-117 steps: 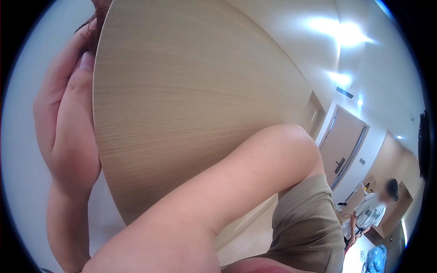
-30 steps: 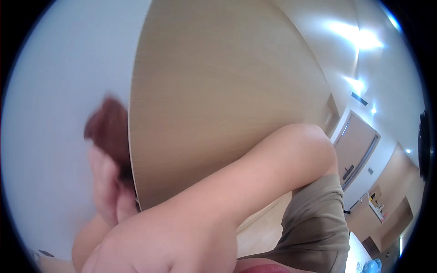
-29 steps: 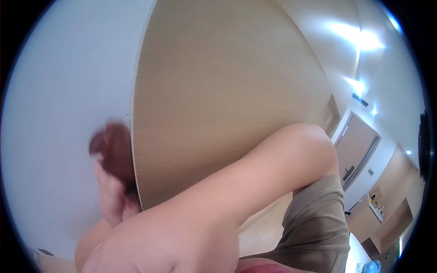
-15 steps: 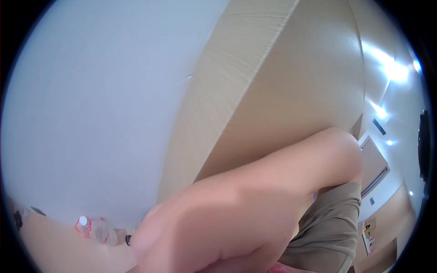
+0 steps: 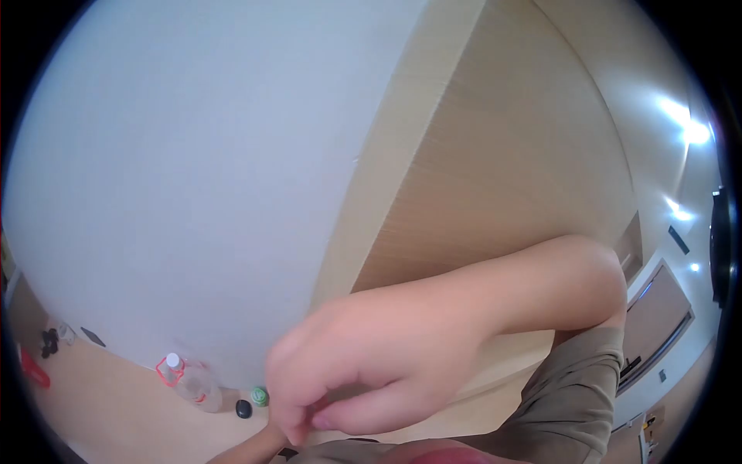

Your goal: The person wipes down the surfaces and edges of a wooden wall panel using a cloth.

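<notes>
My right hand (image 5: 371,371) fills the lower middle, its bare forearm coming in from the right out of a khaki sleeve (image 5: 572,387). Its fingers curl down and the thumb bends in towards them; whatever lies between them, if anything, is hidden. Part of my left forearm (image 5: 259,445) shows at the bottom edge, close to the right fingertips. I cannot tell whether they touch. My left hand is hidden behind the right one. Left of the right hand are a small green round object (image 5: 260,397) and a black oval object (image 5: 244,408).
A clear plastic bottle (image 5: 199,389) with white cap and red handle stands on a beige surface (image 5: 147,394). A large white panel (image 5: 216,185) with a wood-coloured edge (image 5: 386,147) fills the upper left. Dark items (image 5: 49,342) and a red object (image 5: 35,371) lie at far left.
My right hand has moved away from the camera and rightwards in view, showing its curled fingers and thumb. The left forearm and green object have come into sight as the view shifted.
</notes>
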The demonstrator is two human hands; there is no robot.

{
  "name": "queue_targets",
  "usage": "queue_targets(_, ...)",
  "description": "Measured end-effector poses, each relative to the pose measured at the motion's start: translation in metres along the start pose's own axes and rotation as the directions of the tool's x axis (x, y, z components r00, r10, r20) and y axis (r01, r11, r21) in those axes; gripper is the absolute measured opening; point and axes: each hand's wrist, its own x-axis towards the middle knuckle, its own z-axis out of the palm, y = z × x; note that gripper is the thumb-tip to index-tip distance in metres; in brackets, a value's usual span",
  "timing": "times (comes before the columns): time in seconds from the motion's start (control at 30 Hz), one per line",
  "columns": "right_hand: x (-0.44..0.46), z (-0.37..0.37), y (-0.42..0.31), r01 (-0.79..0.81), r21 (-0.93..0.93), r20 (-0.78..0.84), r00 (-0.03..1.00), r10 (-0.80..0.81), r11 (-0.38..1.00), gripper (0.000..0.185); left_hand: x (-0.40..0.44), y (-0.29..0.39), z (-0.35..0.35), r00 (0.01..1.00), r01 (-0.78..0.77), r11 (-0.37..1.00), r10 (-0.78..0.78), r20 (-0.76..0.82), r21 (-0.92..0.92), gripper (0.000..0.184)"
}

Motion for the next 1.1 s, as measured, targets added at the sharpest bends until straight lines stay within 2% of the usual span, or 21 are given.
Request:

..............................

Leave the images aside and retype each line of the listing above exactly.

Result for this exercise:
-117 steps: 
-30 steps: 
-29 steps: 
-15 steps: 
+0 steps: 

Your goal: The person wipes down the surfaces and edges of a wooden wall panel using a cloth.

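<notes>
My right hand (image 5: 371,371) fills the lower middle, its bare forearm coming in from the right out of a khaki sleeve (image 5: 572,387). Its fingers curl down and the thumb bends in towards them; whatever lies between them, if anything, is hidden. Part of my left forearm (image 5: 259,445) shows at the bottom edge, close to the right fingertips. I cannot tell whether they touch. My left hand is hidden behind the right one. Left of the right hand are a small green round object (image 5: 260,397) and a black oval object (image 5: 244,408).
A clear plastic bottle (image 5: 199,389) with white cap and red handle stands on a beige surface (image 5: 147,394). A large white panel (image 5: 216,185) with a wood-coloured edge (image 5: 386,147) fills the upper left. Dark items (image 5: 49,342) and a red object (image 5: 35,371) lie at far left.
My right hand has moved away from the camera and rightwards in view, showing its curled fingers and thumb. The left forearm and green object have come into sight as the view shifted.
</notes>
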The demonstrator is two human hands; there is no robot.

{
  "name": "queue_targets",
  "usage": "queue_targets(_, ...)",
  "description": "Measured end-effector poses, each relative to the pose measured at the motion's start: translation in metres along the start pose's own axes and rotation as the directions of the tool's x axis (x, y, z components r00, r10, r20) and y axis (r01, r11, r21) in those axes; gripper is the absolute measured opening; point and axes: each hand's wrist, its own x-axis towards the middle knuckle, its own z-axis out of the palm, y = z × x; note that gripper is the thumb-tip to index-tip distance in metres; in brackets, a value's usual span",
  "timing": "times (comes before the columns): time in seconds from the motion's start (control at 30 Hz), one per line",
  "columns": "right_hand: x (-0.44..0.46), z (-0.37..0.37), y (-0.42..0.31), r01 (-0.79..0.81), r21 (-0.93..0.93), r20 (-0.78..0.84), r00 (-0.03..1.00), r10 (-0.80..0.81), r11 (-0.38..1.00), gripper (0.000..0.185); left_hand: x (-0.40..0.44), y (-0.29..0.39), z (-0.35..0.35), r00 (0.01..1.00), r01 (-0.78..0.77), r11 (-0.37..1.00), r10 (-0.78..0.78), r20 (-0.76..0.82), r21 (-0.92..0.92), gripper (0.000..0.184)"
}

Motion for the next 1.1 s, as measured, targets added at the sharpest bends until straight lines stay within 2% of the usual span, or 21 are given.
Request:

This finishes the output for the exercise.